**Work to be completed**
Within the listing below, give again exactly the lines between the one containing "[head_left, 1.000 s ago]" and the one containing "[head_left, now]", inclusive, pictures left aside.

**Source data**
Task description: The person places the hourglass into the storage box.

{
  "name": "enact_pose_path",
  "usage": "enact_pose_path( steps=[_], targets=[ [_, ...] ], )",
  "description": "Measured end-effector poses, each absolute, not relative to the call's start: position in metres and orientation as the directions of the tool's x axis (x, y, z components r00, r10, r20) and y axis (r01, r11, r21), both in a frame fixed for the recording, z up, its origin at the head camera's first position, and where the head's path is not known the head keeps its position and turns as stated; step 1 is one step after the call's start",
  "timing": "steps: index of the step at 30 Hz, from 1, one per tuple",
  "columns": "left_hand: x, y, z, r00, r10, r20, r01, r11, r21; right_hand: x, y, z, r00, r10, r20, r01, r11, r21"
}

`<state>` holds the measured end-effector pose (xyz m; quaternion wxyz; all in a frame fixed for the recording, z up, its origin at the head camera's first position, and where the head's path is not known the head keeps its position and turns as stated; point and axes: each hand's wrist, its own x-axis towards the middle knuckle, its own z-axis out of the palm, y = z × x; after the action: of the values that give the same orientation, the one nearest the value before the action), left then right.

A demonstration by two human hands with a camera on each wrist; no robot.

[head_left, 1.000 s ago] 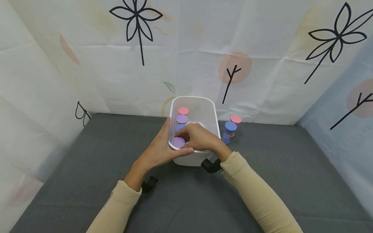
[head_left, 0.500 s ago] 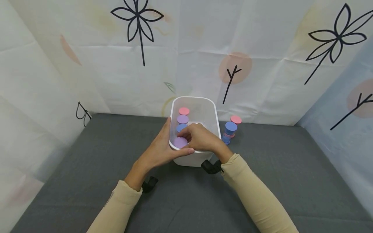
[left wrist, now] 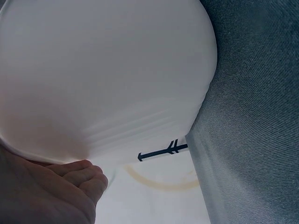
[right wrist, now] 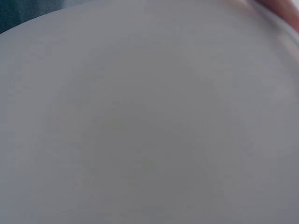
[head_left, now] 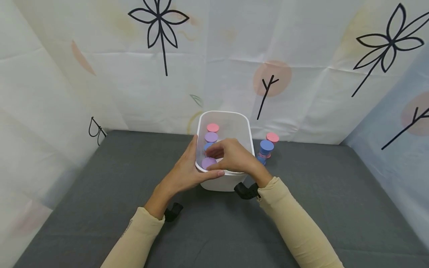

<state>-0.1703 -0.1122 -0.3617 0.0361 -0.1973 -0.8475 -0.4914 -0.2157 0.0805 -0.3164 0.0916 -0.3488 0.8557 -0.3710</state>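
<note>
A white plastic bin [head_left: 222,182] stands on the dark cloth. My left hand [head_left: 181,172] holds its near left corner, fingers along the left side and thumb across the front by the rim. In the left wrist view, fingertips of the left hand [left wrist: 81,177] lie against the bin's wall [left wrist: 117,70]. My right hand [head_left: 236,158] reaches inside, thumb and fingers parted over a round purple lid [head_left: 208,163] at the near left. Behind that lid, along the left wall, line up a partly covered blue lid [head_left: 208,146], another purple lid [head_left: 211,137] and a pink lid [head_left: 212,127].
Right of the bin stand a blue-topped jar [head_left: 266,146], a pink-topped jar [head_left: 272,137] and a blue piece [head_left: 261,159] low beside them. The patterned cloth backdrop [head_left: 231,85] rises just behind the bin. The bin's white wall [right wrist: 149,116] fills the right wrist view.
My right hand's thumb and fingers have spread and lifted slightly off the near purple lid, which stays in the bin's corner. My left hand keeps its hold on the bin.
</note>
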Motion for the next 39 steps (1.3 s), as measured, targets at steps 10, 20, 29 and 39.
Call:
enact_pose_path(
  steps=[10,20,29,39],
  targets=[
    [-0.169,-0.112,-0.361,-0.93,0.285,0.233,0.345,0.448,0.825,-0.204,0.105,-0.306,-0.793,-0.557,0.245,-0.486,0.336,-0.807],
    [-0.17,-0.11,-0.362,-0.927,0.285,0.243,0.35,0.427,0.834,-0.189,0.138,-0.311,-0.869,-0.433,0.24,-0.376,0.261,-0.889],
    [-0.171,-0.111,-0.361,-0.915,0.296,0.273,0.378,0.399,0.835,-0.189,0.15,-0.319,-0.869,-0.408,0.278,-0.373,0.172,-0.912],
    [-0.173,-0.111,-0.361,-0.906,0.312,0.286,0.395,0.379,0.837,-0.189,0.156,-0.316,-0.887,-0.354,0.296,-0.369,0.16,-0.915]
  ],
)
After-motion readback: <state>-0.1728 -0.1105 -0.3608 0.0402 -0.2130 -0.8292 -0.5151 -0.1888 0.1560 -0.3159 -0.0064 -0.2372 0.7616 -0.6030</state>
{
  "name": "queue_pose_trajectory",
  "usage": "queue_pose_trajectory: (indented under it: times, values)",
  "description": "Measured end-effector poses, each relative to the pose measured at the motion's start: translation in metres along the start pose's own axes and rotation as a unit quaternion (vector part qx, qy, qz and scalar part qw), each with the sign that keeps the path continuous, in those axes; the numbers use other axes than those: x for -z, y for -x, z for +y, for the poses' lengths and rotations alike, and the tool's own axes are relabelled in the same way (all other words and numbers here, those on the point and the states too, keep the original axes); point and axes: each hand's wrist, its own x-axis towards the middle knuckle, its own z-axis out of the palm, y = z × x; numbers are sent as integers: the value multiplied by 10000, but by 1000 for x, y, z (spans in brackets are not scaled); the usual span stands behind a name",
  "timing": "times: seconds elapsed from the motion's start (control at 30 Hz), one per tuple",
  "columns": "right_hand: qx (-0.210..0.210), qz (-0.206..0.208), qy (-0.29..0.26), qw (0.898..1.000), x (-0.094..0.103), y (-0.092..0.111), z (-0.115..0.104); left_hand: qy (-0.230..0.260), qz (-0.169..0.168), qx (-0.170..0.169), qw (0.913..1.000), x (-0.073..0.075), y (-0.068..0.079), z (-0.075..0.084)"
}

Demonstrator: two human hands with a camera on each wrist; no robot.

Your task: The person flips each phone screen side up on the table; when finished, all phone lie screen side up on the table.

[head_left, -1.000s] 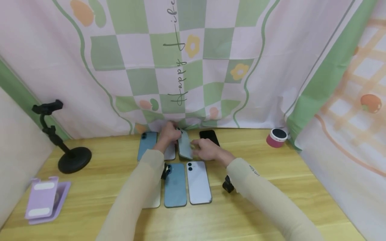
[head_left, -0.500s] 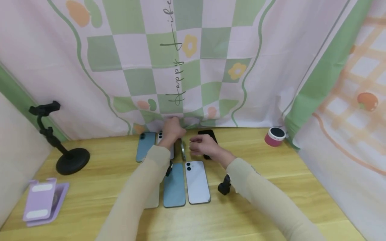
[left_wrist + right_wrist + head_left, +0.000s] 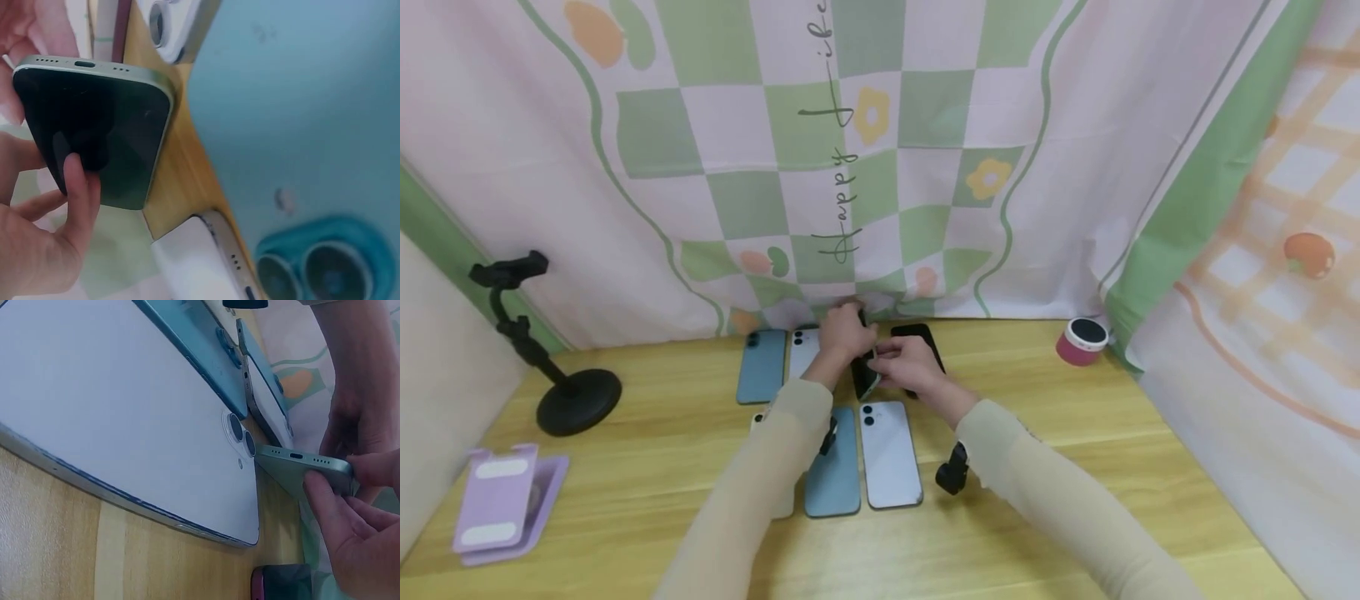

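A pale green phone (image 3: 865, 379) stands tilted near the curtain, its dark screen (image 3: 119, 131) showing in the left wrist view and its pale back (image 3: 284, 472) in the right wrist view. My left hand (image 3: 847, 332) holds its far part, fingers against the screen and the rest partly hidden. From the right, my right hand (image 3: 912, 364) pinches the edge near the charging port. A light blue phone (image 3: 762, 367) and a white phone (image 3: 803, 350) lie to the left, backs up. Another black-screened phone (image 3: 917, 336) lies partly behind my right hand.
Nearer me lie a blue phone (image 3: 833, 475), a white phone (image 3: 891, 454) and a cream phone (image 3: 784, 496), partly under my left sleeve. A black stand (image 3: 578, 402) and a purple folding holder (image 3: 501, 504) are left; a pink-and-white round device (image 3: 1081, 343) is right. A curtain (image 3: 880, 275) hangs behind.
The pale green phone has turned over from back-up, through edge-on, to its dark screen showing. My left hand moved slightly right; my right hand, apart half a second ago, now grips the phone.
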Motion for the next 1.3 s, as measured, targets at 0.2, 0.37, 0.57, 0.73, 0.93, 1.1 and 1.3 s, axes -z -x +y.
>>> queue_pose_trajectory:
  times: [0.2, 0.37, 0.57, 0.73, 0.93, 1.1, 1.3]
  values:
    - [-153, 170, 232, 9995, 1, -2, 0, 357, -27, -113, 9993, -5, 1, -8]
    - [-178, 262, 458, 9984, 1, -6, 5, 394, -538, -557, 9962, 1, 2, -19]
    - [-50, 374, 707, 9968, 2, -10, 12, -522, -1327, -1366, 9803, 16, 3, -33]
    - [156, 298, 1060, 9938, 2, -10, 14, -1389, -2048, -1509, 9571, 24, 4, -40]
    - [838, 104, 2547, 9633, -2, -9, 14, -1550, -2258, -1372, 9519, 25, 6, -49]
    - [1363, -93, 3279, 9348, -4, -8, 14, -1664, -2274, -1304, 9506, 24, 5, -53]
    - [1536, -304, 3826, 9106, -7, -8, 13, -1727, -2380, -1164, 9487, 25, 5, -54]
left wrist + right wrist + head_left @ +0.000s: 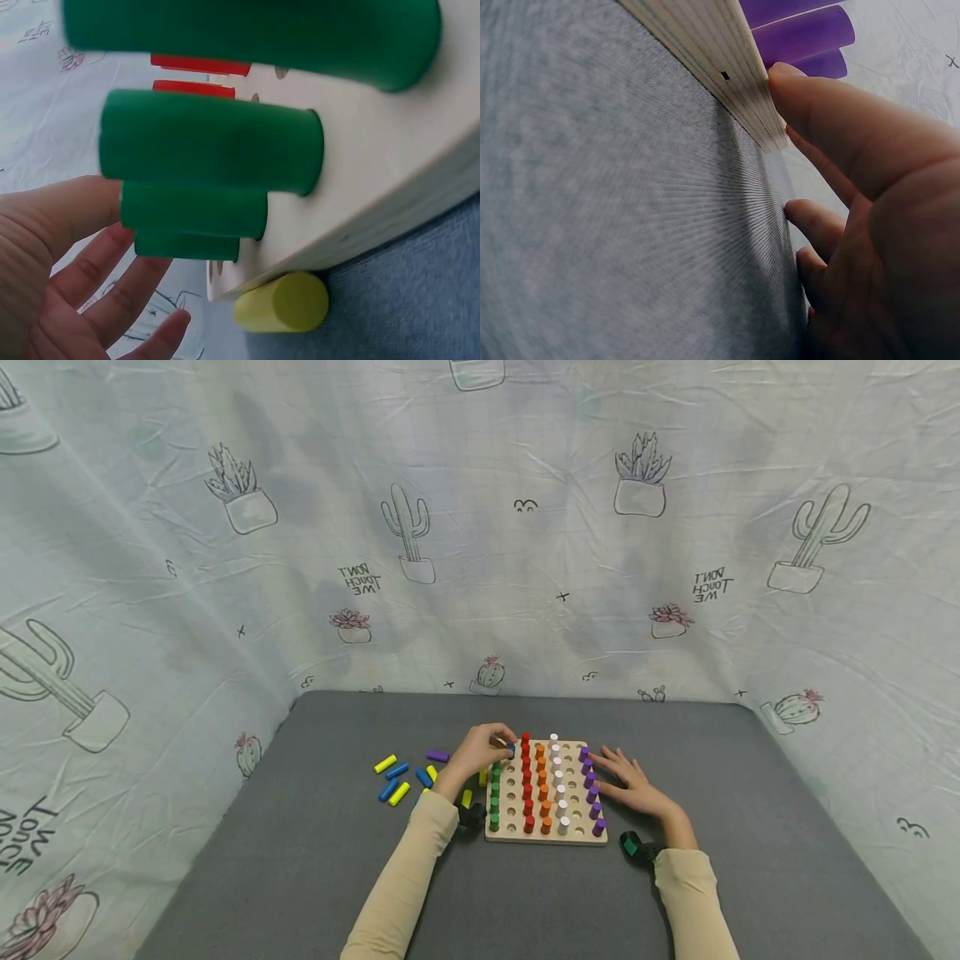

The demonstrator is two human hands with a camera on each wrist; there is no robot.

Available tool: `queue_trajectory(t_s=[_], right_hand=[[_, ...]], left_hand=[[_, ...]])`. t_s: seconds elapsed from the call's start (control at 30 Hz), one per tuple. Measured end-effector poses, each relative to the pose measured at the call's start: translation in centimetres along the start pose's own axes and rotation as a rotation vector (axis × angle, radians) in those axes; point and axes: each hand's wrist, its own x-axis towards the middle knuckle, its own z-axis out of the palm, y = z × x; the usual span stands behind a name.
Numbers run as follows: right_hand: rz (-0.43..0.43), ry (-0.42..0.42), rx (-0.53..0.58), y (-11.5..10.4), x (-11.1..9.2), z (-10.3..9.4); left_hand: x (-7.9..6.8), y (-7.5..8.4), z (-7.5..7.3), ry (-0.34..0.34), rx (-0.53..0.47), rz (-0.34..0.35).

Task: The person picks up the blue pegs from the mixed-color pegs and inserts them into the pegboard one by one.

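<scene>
Apparently filling a peg board by colour, just below the centre of the frame on the grey table. Pinching a blue peg in the left grip, drawn in around it, at the upper end of the second column from the left. Seated in a hole or only held above it: impossible to tell. In the left wrist view, hidden from sight at the pinch, with only loosely spread fingers showing beyond the green pegs.

At the right side of the board, beside the purple pegs: the right grip, spread wide, holding nothing, touching the board's edge, perhaps to steady it.

Between green and purple, from left to right: a column of bare holes, red pegs, orange pegs, white pegs, then more bare holes. Loose on the left: blue pegs, yellow pegs, one purple peg.

Judging by this, at the start of the blue column. Probably called for next: setting the blue peg upright in its hole, pressing down until firm, then easing the pinch and lifting clear without knocking the green or red neighbours. After that, best to reach left for another blue and work down the column.
</scene>
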Motion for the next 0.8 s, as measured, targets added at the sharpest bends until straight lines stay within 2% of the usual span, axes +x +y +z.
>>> queue_trajectory(t_s=[0.27, 0.6, 0.8], right_hand=[[0.005, 0.002, 0.0, -0.1, -0.1, -0.1], [-0.001, 0.003, -0.005, -0.1, -0.3, 0.0], [-0.01, 0.009, 0.0, 0.0, -0.2, 0.0]], left_hand=[[-0.6, -0.1, -0.6, 0.026, 0.02, 0.01], [-2.1, 0.0, -1.7, 0.064, 0.074, -0.014], [-3.0, -0.4, -2.3, 0.082, 0.095, 0.002]])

**Finished exercise**
[head_left, 1.000 s ago] 
[head_left, 0.500 s ago] 
[left wrist, now] 
[right wrist, now] 
[head_left, now] 

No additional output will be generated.